» Problem to work on: Given the listing below, write out exactly the lines starting with the line that has "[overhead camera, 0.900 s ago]" and going on through the line that has "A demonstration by", both kept.

» Input records:

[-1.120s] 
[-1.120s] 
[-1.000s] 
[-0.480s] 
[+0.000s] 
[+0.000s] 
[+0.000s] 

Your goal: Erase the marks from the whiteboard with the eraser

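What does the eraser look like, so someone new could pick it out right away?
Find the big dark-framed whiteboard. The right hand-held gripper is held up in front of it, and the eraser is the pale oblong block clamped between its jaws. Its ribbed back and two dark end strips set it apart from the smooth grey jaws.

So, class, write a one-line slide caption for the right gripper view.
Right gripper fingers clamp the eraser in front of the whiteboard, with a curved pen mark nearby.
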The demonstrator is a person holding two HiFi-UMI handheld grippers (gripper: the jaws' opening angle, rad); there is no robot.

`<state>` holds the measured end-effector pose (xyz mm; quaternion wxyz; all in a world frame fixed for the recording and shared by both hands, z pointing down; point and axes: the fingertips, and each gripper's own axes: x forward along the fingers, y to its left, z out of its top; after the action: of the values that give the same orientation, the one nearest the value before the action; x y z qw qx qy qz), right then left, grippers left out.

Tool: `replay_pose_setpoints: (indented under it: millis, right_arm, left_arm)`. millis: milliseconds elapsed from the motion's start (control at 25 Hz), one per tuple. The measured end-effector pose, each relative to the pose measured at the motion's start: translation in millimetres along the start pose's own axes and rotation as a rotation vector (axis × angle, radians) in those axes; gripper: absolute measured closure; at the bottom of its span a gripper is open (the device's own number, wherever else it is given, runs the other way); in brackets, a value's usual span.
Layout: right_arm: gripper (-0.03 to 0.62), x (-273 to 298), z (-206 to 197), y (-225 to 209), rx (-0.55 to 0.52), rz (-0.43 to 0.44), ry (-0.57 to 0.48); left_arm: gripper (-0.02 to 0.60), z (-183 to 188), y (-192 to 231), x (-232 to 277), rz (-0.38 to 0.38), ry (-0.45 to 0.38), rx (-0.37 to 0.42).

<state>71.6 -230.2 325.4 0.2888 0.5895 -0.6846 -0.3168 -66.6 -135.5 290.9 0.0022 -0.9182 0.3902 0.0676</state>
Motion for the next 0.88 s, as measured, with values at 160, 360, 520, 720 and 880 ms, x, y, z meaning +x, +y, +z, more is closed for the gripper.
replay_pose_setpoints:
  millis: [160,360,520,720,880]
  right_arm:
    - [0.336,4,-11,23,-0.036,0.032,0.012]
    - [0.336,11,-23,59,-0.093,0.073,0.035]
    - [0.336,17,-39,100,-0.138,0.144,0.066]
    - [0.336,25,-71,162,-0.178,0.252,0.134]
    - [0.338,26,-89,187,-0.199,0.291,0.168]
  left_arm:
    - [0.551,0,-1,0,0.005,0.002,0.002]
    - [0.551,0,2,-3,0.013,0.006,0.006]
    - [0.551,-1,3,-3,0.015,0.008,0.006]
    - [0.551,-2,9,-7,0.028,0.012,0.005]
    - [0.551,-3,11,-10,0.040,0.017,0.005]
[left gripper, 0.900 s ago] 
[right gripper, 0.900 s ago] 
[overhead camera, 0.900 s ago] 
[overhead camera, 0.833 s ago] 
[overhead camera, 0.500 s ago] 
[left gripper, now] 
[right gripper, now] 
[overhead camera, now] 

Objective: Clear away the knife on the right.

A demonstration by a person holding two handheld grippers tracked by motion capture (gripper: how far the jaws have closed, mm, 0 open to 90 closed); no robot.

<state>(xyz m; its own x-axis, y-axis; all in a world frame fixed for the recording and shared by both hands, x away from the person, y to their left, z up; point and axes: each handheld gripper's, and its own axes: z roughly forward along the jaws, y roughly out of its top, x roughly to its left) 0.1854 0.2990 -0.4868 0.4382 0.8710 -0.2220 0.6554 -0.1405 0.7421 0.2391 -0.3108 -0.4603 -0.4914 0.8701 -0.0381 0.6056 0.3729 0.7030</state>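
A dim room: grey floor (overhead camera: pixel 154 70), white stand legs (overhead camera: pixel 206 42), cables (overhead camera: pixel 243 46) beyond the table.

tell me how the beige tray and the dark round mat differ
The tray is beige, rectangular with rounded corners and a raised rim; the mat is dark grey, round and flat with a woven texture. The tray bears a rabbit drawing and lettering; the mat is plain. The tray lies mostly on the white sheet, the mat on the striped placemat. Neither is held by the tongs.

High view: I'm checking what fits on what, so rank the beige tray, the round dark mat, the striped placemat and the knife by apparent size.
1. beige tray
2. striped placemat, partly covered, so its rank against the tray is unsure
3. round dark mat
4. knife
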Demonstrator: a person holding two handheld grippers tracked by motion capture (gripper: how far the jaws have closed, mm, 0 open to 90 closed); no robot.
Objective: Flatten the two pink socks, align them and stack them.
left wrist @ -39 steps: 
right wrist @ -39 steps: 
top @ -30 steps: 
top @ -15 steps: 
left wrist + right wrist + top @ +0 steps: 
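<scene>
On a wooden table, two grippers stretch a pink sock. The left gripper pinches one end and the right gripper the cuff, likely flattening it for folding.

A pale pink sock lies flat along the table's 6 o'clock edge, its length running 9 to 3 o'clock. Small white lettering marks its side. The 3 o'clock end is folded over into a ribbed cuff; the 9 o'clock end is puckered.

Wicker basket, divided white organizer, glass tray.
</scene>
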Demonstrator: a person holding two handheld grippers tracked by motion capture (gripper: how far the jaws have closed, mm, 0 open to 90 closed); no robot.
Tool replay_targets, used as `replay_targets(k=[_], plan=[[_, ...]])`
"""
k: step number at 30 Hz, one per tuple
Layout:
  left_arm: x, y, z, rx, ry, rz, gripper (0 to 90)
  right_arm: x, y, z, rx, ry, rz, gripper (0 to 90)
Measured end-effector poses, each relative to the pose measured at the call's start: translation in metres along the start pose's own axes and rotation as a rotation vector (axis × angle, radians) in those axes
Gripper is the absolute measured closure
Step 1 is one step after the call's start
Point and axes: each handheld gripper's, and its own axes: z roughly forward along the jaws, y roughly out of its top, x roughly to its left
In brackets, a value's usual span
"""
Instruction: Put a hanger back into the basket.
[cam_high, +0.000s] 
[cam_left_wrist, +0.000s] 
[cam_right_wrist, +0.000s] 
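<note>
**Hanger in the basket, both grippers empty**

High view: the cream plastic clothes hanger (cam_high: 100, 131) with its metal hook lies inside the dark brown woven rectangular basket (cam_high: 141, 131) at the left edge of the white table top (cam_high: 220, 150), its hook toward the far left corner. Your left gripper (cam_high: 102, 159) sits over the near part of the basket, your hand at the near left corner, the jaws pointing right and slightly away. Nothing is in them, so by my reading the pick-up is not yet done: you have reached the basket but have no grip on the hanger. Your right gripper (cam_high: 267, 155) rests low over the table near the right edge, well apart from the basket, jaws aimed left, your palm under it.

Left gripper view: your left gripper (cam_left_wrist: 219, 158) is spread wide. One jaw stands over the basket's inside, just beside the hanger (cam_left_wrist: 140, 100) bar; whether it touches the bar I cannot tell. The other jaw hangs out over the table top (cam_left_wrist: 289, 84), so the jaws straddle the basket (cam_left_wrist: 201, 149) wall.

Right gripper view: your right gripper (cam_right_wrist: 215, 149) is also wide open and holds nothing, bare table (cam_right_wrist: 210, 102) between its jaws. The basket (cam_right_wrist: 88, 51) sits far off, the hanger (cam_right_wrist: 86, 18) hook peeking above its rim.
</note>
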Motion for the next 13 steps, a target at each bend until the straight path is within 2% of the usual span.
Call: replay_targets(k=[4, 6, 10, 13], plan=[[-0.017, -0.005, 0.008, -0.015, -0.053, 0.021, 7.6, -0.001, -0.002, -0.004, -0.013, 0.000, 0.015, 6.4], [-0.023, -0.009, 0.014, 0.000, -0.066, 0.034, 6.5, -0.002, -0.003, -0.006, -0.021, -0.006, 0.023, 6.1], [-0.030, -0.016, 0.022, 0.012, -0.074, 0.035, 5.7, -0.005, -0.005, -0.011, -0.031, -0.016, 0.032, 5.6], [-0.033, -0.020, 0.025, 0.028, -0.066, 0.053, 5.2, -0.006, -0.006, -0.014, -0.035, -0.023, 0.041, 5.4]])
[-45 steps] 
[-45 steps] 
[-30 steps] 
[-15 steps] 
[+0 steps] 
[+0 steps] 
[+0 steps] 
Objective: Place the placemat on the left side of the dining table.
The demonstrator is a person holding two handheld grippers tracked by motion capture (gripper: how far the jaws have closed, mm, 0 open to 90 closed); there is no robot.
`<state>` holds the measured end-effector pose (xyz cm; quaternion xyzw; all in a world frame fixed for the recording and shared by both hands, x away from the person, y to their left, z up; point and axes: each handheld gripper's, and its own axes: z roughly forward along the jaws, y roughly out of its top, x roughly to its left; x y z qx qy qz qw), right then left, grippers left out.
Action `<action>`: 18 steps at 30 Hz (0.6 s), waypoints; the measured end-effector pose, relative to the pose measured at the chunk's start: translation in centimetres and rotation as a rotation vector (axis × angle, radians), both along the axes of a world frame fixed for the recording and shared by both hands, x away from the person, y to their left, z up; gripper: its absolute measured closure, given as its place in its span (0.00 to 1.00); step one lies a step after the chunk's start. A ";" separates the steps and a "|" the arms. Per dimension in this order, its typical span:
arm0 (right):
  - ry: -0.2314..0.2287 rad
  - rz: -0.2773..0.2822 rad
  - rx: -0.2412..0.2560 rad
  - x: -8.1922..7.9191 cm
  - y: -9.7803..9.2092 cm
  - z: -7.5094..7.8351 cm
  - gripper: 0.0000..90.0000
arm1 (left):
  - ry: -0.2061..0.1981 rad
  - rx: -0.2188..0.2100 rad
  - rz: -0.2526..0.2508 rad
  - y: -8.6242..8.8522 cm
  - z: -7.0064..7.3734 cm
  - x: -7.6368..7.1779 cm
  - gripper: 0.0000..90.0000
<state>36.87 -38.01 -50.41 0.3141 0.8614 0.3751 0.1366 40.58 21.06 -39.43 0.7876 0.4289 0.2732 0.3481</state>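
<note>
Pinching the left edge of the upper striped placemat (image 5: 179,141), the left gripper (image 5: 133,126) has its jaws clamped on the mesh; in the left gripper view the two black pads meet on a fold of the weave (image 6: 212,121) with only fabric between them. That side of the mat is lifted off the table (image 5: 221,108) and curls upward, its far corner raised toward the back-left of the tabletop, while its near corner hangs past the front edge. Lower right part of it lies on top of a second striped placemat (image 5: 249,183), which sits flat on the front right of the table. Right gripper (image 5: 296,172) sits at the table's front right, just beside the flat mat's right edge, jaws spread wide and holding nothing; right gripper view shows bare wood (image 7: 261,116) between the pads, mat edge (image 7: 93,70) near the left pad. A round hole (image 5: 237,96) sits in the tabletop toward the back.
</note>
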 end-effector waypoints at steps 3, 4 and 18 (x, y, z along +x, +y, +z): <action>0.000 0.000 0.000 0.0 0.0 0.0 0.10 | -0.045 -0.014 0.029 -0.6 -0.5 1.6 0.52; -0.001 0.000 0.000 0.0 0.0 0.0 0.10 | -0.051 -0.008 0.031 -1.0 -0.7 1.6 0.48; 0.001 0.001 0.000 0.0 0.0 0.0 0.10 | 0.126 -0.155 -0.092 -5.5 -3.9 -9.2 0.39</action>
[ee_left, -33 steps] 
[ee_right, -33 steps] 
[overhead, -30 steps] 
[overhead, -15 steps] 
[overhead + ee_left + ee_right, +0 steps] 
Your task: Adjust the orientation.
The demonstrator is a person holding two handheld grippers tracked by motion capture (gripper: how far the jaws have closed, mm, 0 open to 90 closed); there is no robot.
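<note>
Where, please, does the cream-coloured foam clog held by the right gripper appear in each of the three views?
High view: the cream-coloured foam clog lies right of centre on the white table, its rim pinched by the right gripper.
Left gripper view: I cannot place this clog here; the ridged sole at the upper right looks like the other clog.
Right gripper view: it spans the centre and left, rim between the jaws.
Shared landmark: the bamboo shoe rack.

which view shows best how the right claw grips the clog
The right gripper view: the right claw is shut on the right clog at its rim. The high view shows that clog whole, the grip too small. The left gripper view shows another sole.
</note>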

» Solution to this exercise:
[overhead camera, 0.900 s ago] 
[overhead camera, 0.833 s ago] 
[overhead camera, 0.500 s ago] 
[left gripper, now] 
[right gripper, now] 
[overhead camera, now] 

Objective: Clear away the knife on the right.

A demonstration by a person holding two handheld grippers tracked by motion capture (gripper: how far the jaws have closed, mm, 0 open to 90 closed); no robot.

The exercise is complete.